▶ _Exercise goal_
Return only the lines running from the first line of the listing through the one with "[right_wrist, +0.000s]", unchanged.

▶ _The data_
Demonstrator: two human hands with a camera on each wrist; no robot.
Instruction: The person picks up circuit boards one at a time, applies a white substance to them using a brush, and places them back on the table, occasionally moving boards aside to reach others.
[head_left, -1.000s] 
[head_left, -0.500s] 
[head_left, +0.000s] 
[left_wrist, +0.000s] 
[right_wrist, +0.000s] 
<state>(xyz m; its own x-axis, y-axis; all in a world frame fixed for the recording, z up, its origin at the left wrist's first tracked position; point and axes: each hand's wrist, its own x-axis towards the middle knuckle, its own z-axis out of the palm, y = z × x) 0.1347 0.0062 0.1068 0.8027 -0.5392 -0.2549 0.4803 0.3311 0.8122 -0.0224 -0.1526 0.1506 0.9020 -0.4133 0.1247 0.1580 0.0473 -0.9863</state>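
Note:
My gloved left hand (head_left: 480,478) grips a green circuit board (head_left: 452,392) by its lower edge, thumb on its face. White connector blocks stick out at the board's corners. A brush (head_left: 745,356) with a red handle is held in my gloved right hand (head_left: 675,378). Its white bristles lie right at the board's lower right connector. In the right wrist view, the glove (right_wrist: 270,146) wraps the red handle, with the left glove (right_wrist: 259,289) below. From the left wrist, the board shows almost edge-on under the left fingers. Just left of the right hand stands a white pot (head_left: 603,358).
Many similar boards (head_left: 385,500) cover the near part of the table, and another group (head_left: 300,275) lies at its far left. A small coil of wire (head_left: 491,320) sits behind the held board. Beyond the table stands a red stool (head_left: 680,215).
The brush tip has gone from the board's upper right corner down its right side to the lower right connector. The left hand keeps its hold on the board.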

▶ _Result of this exercise_
Demonstrator: two human hands with a camera on each wrist; no robot.
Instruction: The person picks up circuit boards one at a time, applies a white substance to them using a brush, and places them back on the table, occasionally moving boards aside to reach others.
[head_left, -1.000s] 
[head_left, -0.500s] 
[head_left, +0.000s] 
[left_wrist, +0.000s] 
[right_wrist, +0.000s] 

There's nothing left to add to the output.